Was die Politik betrifft, ja. In meiner Biografie war dieser Weg doch verschlungener, da gab es viele leere Kilometer. Ich denke nur an all meine Sympathien für die Grünen und meine Unterstützung für sie, um dann immer wieder ernüchtert zu werden. In Purkersdorf bin ich sogleich mit www.puon.at konfrontiert worden, eine lebendige und innovative Einrichtung, die ich anfangs fälschlich für eine Seite der Gemeinde hielt; hat mich wirklich beeindruckt. Auch die Purkersdorf Information hielt ich bald in meinen Händen und war erstaunt über diese fundierte Informationsarbeit und Oppositionspolitik. An einem Sommermorgen im Jahr 2001 begab ich mich auf die Gemeinde um mich anzumelden. Gleichzeitig kam ein zerstreut wirkender Mann - so wie ich auf einem älteren Fahrrad im Innenhof der Gemeinde an. Es war Josef Baum, den ich just an dem Tag kennen lernte, an dem ich offizieller Purkersdorfer wurde. Es hat dann aber noch fast drei Jahre gedauert, bis ich bei der LIB&G aktiv geworden bin. Der nötigen Impuls kam dann von Marga Schmidl.
Für welche Anliegen möchtest du dich speziell einsetzen?
Ich halte den Themenkomplex Demokratie und Mitbestimmung für einen Schlüsselbereich, der stark auf das Lebensgefühl der Menschen rückwirkt.
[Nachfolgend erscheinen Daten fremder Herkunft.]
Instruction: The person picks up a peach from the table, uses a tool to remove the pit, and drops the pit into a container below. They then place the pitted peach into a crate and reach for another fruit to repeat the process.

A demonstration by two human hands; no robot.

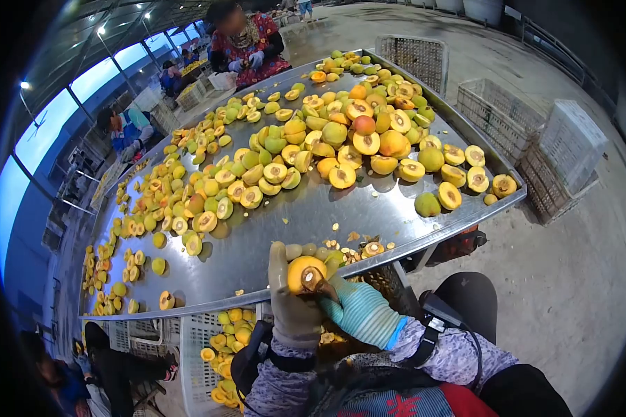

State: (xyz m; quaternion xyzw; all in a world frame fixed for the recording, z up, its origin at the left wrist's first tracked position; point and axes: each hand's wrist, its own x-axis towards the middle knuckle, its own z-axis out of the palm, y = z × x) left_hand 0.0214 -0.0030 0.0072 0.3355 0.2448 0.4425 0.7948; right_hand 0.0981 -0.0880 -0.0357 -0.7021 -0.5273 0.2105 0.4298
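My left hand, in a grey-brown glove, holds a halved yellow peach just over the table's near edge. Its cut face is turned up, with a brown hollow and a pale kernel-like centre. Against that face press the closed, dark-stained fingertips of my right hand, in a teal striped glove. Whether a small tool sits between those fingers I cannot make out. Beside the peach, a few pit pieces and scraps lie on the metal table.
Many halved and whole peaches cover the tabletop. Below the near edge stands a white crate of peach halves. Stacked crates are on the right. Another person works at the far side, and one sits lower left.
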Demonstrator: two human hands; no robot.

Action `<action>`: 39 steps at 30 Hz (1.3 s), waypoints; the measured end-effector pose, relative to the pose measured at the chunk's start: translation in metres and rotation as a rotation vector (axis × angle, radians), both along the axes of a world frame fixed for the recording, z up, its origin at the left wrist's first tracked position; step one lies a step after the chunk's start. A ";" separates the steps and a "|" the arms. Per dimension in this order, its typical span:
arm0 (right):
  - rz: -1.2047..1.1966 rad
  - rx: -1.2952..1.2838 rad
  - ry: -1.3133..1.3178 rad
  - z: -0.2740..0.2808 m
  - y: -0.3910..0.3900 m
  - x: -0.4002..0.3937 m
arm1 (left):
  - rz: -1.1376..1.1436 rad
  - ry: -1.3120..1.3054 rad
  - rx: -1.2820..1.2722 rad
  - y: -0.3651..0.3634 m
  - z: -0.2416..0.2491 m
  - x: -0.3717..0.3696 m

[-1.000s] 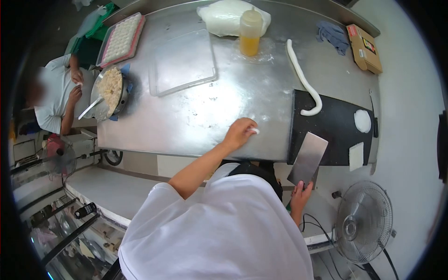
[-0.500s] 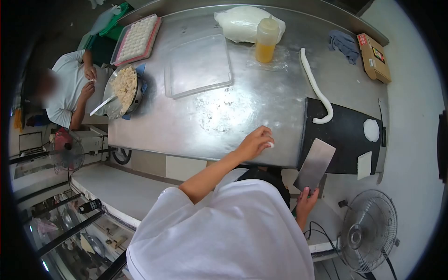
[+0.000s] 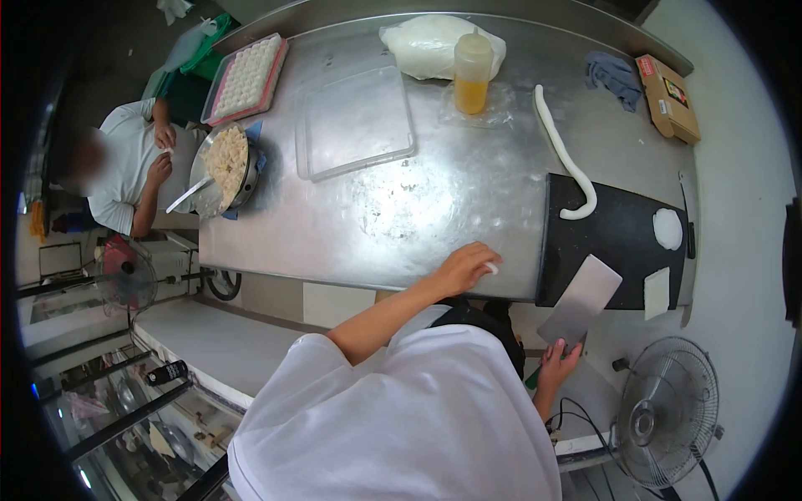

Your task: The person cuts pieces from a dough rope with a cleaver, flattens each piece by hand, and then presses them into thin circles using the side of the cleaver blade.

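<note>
My left hand (image 3: pixel 466 267) is over the front edge of the steel table, its fingers closed on a small piece of white dough (image 3: pixel 492 269). Lower right, my right hand (image 3: pixel 558 364) grips a wide-bladed cleaver (image 3: pixel 582 299) by its handle end. The blade overlaps the front edge of the black board (image 3: pixel 618 225). A long rope of white dough (image 3: pixel 561 154) lies curved from the table onto that board. Also on the board are a flat round white piece (image 3: pixel 667 229) and a pale rectangular block (image 3: pixel 657 293).
At the back stand a squeeze bottle (image 3: pixel 473 75) of yellow liquid and a white bag (image 3: pixel 418 46). A clear plastic lid (image 3: pixel 355 123) lies mid-table. Left are a bowl of filling (image 3: pixel 225 163), a tray of dough pieces (image 3: pixel 248 77) and a seated co-worker (image 3: pixel 125 159). A fan (image 3: pixel 652 413) stands lower right.
My left hand has shifted slightly right and nearer me with the dough piece. The cleaver and my right hand have moved a little right and nearer me.
</note>
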State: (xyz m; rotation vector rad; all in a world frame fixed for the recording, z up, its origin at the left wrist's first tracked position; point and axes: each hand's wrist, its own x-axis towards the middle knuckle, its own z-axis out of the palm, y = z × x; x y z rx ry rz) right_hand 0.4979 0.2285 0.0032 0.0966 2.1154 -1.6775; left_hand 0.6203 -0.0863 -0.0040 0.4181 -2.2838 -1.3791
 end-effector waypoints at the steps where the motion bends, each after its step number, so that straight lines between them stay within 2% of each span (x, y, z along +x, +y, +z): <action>1: -0.001 -0.001 -0.001 0.002 0.003 0.002 | 0.003 0.016 0.032 0.003 -0.001 -0.002; 6: -0.021 -0.012 -0.009 0.010 0.012 0.011 | 0.048 0.028 0.013 0.015 -0.003 -0.023; 8: -0.052 -0.020 -0.013 0.010 0.016 0.014 | 0.325 -0.117 0.341 0.026 -0.004 -0.035; 9: -0.080 -0.030 -0.013 0.012 0.016 0.015 | 0.323 -0.120 0.342 0.031 -0.012 -0.041; 11: -0.130 -0.040 -0.012 0.009 0.016 0.014 | 0.460 -0.061 0.773 0.032 -0.020 -0.052; 12: -0.178 -0.046 -0.012 0.008 0.017 0.014 | 0.459 -0.063 0.770 0.034 -0.018 -0.055; 14: -0.202 -0.051 -0.010 0.007 0.019 0.014 | 0.430 -0.100 1.373 0.039 -0.008 -0.062; 20: -0.297 -0.038 -0.015 0.009 0.030 0.024 | 0.134 -0.155 1.328 0.071 0.002 -0.087; 25: -0.351 -0.025 0.009 0.008 0.043 0.037 | 0.001 -0.234 1.334 0.088 -0.005 -0.098; 27: -0.383 0.006 0.023 0.013 0.043 0.040 | -0.074 -0.269 1.239 0.091 -0.005 -0.098; 28: -0.412 0.017 0.025 0.010 0.045 0.040 | -0.101 -0.287 1.246 0.090 -0.002 -0.099; 30: -0.418 0.040 -0.038 0.005 0.057 0.042 | -0.050 -0.353 1.044 0.092 0.001 -0.102; 32: -0.476 0.026 -0.005 0.010 0.056 0.044 | -0.085 -0.268 1.071 0.087 -0.020 -0.110; 34: -0.410 0.041 0.064 0.008 0.057 0.049 | 0.002 -0.151 0.936 0.078 -0.031 -0.126; 36: -0.452 0.037 0.040 0.006 0.059 0.052 | -0.107 -0.121 0.725 0.056 -0.020 -0.146; 38: -0.503 0.006 0.033 0.004 0.060 0.051 | -0.291 -0.221 0.298 0.039 0.004 -0.173; 39: -0.513 -0.013 -0.001 0.002 0.060 0.051 | -0.376 -0.202 0.270 0.040 0.016 -0.189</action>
Wenn Menschen die Möglichkeit haben, gestaltend an ihrer Umwelt mitzuarbeiten, sind sie zufriedener. Wir sind weitgehend elektronisch vernetzt, die modernen Medien sind interaktiv, da liegt ein enormes Potenzial der öffentlichen Meinungsbildung und Mitbestimmung. Doch in der realen Politik beschränken wir uns auf die Methoden und Institutionen, die mit der Republik von 1918 ins Leben gerufen wurden. Das Gebot nach Transparenz heißt: die Menschen dürfen wissen, was, wie, wann und wo die Kommune etwas vorhat und durchführt. In den Entscheidungsprozessen muss den Betroffenen ein aktives Mitspracherecht eingeräumt werden. Die so weit verbreitete raunzende Untertanenmentalität steht meinem Verständnis vom Citoyen genau so entgegen wie die Arroganz der Mächtigen.
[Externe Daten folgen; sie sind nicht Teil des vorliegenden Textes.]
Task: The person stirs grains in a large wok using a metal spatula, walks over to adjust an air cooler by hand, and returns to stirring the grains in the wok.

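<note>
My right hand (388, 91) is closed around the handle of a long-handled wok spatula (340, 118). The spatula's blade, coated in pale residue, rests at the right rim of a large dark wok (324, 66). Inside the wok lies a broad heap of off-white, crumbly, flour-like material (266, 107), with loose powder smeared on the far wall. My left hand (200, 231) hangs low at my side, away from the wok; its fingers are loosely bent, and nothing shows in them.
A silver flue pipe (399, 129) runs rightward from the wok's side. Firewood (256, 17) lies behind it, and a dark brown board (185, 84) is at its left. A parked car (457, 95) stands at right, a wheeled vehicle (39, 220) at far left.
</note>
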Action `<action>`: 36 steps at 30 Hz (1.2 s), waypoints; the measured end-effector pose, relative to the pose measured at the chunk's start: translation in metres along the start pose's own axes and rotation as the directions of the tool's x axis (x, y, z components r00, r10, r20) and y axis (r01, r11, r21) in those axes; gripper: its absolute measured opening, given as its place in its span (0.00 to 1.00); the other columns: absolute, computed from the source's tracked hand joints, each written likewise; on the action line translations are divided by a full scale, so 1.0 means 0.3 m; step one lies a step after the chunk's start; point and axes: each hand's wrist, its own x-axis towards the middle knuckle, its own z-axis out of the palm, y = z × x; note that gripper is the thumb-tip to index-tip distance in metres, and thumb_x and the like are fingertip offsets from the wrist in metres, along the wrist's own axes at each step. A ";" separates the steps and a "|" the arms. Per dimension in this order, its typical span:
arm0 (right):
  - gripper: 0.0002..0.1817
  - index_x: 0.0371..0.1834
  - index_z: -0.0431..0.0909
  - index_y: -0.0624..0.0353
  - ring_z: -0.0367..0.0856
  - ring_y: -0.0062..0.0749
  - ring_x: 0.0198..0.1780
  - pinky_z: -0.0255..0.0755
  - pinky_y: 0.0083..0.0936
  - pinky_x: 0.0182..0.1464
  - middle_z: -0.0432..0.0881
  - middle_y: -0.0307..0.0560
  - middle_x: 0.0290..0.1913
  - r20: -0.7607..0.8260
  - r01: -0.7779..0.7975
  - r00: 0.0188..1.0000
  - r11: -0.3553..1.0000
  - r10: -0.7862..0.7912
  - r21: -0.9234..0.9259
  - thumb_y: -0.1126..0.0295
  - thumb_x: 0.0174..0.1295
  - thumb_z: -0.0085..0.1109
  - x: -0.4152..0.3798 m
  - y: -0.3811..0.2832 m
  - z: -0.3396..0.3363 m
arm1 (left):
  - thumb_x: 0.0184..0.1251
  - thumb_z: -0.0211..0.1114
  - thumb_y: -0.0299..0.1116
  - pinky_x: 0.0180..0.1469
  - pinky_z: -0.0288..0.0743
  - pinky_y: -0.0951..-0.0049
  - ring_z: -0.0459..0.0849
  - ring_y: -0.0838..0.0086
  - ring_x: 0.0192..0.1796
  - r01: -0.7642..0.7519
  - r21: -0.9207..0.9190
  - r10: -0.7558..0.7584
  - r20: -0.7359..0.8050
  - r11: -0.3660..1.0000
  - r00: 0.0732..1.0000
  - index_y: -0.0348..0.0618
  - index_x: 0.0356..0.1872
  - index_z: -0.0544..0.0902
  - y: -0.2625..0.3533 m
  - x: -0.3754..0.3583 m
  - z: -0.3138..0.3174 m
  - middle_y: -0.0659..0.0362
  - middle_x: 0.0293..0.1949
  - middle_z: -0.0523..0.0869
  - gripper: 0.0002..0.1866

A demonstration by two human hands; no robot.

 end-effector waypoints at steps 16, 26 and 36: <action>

Was hat dich in den vergangenen Jahren besonders gefreut, was besonders geärgert?
Im ökologischen Bereich haben wir in Purkersdorf mit dem Biomasseheizwerk Akzente gesetzt. Auch AST und Stadttaxi sind Innovationen, die manches leichter machen. Auch die kommenden Lärmschutzwände entlang der Eisenbahn werden zahlreiche Menschen enorm entlasten. Die steigende Inanspruchnahme von Purkersdorf-Online ist auch ein Musterbeispiel, mit wie wenig an finanzieller Unterstützung die private Initiative vom Gerhard Bürgmann so eine Breitenwirkung erzielen kann. Das ist moderne Medienarbeit. Wenn ich dagegen das Amtsblatt zur Hand nehme, dann stoßt mir Saures auf. Der Gedanke ist mir einfach unerträglich, dass diese Art von Hochglanz-Hofberichterstattung aus Steuergeldern finanziert wird. Und dann dürfen nicht einmal die Ergebnisse der Wasseruntersuchung darin veröffentlicht werden!
Was machst du, wenn du nicht grad arbeitest?
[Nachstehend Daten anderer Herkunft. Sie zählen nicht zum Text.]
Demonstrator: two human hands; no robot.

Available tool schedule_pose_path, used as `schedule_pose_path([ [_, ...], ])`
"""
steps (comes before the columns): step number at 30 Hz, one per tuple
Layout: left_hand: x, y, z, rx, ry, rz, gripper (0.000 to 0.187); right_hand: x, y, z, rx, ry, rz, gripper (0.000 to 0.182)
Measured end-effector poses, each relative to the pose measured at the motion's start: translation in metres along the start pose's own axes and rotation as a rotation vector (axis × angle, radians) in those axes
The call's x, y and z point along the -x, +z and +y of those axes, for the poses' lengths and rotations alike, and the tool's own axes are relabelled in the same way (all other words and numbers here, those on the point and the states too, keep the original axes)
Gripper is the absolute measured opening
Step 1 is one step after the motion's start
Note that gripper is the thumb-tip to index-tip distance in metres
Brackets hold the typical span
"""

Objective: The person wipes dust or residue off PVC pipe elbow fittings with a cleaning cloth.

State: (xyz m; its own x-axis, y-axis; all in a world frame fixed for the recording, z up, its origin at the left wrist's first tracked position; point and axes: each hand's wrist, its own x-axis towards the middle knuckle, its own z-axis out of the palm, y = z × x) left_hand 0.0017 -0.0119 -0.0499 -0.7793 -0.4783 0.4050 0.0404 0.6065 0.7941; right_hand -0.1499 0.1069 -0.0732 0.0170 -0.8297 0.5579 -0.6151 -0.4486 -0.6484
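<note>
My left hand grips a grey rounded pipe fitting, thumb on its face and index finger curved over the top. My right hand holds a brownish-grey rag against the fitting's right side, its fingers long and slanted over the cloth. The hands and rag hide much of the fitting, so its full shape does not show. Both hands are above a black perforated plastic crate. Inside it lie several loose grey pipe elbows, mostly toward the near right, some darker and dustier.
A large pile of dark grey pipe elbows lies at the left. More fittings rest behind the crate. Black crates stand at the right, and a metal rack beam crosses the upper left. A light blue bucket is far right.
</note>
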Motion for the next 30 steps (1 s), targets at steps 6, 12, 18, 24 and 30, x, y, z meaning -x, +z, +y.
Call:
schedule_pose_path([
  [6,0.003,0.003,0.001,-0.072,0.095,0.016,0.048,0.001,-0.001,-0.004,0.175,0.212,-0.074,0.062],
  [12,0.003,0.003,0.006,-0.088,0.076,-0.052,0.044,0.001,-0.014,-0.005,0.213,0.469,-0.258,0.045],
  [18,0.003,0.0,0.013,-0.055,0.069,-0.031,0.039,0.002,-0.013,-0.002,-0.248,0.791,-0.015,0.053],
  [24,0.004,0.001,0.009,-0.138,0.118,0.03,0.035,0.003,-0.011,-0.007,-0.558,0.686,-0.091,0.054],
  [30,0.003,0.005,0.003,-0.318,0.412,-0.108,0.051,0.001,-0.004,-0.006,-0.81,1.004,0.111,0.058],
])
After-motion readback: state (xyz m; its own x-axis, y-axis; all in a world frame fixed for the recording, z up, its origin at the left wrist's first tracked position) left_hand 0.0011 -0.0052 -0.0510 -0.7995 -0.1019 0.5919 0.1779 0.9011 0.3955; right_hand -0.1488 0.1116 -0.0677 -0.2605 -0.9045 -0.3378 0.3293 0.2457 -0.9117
Ist das die Frage nach Freizeit und Hobbies? So viel, was ich in meiner Freizeit mache, fällt durchaus unter Arbeit, das kann ich nicht so klar trennen. Im warmen Halbjahr beschäftige ich mich überwiegend damit, Haus und Garten zu gestalten. Das ist auch ein wichtiges und kreatives Element in unserer Zweisamkeit. Zum Lesen komme ich eher in der kalten Jahreszeit. Und ich koche gern; vor allem, wenn ich anschließend mit FreundInnen essen kann, die es hör- und sichtbar genießen. Kino, Theater, Konzerte und Reisen kommen viel zu kurz in meinem Leben. Als Tanzpartner würde ich mich nicht empfehlen.